> [What you should do]: Only those lines in the data below from the line containing "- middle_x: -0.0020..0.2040" through the line containing "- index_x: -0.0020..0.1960", both included, should be restated word for word.

> [Supplied information]:
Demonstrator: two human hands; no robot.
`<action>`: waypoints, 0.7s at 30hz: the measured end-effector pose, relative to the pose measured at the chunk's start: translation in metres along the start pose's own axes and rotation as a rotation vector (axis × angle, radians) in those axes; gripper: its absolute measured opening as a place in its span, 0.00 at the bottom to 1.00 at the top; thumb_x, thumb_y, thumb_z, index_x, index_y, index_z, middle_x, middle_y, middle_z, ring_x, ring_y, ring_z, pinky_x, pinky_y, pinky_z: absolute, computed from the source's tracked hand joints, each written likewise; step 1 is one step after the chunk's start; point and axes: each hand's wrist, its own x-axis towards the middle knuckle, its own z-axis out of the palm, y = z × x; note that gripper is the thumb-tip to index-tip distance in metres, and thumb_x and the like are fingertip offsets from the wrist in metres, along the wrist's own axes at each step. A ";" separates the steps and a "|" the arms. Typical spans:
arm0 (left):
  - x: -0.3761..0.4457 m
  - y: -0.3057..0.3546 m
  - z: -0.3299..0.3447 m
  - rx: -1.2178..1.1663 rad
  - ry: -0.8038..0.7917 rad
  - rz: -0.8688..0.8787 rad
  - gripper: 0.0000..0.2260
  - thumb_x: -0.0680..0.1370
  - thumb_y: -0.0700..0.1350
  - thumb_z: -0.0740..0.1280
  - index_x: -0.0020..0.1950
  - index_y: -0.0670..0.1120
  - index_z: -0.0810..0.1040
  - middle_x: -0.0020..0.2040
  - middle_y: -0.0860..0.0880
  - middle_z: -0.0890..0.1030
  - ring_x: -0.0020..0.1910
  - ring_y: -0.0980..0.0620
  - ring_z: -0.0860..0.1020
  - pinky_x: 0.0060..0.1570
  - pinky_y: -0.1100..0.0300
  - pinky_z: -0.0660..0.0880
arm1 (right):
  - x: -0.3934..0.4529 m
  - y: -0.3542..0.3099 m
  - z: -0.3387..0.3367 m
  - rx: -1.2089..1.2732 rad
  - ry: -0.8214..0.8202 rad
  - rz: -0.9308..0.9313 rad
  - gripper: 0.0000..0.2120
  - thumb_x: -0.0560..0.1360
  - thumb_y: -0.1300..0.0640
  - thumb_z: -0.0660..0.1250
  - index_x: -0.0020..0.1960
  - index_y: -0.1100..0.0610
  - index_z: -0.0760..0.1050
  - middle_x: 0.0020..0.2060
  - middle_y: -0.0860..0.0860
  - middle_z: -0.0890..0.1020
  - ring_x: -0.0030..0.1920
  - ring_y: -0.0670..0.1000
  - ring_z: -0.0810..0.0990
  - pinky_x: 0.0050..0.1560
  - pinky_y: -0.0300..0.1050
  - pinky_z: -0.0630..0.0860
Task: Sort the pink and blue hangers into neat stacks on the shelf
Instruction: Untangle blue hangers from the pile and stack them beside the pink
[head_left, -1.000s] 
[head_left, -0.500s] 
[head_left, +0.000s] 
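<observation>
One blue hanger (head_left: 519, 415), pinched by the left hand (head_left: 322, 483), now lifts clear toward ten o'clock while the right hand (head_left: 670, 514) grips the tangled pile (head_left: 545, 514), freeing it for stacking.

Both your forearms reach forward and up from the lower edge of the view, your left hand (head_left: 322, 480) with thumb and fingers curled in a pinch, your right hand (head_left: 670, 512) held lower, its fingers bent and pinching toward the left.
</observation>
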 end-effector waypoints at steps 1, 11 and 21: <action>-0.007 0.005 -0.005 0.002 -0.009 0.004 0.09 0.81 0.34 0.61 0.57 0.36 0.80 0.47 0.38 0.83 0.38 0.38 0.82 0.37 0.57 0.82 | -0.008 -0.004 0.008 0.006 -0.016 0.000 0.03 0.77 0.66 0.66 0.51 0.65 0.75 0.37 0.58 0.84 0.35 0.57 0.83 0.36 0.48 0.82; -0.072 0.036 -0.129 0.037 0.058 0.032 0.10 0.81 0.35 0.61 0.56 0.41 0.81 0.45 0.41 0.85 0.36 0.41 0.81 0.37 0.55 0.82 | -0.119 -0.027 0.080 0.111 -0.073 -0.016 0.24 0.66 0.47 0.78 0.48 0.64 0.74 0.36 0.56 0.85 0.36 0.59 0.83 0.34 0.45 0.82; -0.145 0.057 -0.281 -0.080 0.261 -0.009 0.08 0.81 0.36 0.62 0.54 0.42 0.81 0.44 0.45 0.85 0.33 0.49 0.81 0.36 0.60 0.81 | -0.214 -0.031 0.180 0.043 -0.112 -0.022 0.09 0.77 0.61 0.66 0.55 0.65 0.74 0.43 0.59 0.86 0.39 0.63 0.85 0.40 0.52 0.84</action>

> [Solution to the problem]:
  - middle_x: -0.0020..0.2040
  - middle_y: -0.0860..0.0880
  - middle_z: -0.0890..0.1030
  - ring_x: -0.0020..0.1910
  - ring_y: -0.0980..0.0620
  - ring_z: -0.0860..0.1020
  - pinky_x: 0.0060..0.1570
  - pinky_y: -0.1100..0.0300
  - pinky_z: -0.0660..0.0880
arm1 (right):
  - x: -0.3934..0.4529 m
  - y: -0.3542..0.3099 m
  - z: -0.3387..0.3367 m
  - rx: -1.2089..1.2732 rad
  - ry: -0.8214..0.8202 rad
  - rz: -0.9308..0.9313 rad
  - gripper: 0.0000..0.2120
  - thumb_x: -0.0560..0.1360
  - thumb_y: -0.1300..0.0640
  - thumb_z: -0.0660..0.1250
  - index_x: -0.0020..0.1960

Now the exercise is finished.